* _What is being asked_: In the data that follows, determine how many lines contain the word "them", and give only that number.

Data records:
§
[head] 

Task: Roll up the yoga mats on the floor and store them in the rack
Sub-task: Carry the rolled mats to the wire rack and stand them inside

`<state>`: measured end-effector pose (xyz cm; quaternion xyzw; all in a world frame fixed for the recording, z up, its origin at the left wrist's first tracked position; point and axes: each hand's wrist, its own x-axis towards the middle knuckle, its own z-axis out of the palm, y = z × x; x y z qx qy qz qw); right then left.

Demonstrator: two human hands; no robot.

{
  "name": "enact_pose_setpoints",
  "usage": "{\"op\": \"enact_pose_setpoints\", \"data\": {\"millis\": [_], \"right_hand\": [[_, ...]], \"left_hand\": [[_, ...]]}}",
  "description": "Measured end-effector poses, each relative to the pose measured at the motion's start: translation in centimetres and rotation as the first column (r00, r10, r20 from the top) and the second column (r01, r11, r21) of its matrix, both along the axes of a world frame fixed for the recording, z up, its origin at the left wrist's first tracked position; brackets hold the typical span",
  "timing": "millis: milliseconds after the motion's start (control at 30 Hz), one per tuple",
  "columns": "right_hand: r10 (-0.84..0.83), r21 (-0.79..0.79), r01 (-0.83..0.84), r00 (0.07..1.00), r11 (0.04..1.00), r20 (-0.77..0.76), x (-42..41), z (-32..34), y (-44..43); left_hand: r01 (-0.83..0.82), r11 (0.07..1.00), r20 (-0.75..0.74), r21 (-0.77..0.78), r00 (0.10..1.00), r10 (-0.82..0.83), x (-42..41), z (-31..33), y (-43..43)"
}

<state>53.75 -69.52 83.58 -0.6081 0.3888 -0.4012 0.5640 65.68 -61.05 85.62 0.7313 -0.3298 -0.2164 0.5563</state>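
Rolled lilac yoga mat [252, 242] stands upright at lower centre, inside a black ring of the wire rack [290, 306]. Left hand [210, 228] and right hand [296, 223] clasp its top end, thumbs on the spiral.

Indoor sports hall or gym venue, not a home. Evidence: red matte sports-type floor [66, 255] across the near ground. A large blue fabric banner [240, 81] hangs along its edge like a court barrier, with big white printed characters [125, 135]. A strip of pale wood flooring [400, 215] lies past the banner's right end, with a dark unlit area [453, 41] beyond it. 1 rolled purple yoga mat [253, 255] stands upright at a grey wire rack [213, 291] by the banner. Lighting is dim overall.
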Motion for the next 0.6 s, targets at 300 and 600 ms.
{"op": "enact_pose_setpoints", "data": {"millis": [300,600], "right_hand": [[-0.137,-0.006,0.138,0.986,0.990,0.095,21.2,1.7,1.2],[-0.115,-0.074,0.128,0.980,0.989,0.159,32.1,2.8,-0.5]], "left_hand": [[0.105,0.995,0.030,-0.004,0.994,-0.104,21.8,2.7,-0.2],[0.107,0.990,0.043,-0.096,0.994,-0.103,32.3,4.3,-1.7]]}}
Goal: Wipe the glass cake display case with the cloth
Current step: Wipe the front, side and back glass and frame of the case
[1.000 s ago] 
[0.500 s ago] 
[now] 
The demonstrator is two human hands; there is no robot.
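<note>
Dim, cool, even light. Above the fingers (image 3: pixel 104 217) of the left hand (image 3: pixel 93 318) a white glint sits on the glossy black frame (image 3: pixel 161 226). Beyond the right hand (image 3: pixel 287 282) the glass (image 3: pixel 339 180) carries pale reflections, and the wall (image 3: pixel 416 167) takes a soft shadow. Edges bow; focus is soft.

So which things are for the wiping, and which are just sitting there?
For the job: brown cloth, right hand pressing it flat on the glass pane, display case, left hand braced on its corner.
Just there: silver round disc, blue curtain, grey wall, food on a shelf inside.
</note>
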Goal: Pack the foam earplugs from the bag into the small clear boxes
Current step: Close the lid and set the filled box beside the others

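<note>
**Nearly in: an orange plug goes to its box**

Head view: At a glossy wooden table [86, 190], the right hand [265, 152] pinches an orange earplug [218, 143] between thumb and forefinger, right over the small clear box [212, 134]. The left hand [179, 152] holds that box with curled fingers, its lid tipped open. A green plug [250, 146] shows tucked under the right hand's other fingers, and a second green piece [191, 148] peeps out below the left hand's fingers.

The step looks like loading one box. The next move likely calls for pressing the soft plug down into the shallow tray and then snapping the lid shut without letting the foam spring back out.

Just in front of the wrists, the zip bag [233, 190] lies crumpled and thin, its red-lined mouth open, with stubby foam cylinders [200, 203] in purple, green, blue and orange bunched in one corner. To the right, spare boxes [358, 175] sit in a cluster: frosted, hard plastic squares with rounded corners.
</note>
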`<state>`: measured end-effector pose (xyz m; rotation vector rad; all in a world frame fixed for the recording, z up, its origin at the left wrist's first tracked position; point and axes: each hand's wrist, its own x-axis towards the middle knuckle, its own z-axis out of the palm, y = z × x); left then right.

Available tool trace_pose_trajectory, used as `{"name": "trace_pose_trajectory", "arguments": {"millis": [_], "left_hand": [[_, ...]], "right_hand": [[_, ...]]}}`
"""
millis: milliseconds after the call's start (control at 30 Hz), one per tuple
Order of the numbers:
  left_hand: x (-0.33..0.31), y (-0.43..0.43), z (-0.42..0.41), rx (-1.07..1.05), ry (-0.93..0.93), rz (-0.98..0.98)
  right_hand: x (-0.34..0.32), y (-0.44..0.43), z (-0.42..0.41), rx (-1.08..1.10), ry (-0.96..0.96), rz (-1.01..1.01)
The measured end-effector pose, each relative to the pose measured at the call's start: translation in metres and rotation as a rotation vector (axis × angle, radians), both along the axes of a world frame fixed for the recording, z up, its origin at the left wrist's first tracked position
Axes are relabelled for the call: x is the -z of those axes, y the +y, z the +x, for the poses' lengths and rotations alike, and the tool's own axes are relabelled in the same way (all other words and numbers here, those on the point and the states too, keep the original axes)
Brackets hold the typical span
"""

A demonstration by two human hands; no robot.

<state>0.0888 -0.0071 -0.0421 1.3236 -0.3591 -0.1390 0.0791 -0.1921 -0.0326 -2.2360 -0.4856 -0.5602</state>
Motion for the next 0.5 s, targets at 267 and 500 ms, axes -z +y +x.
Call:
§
* _Exercise solution_: 2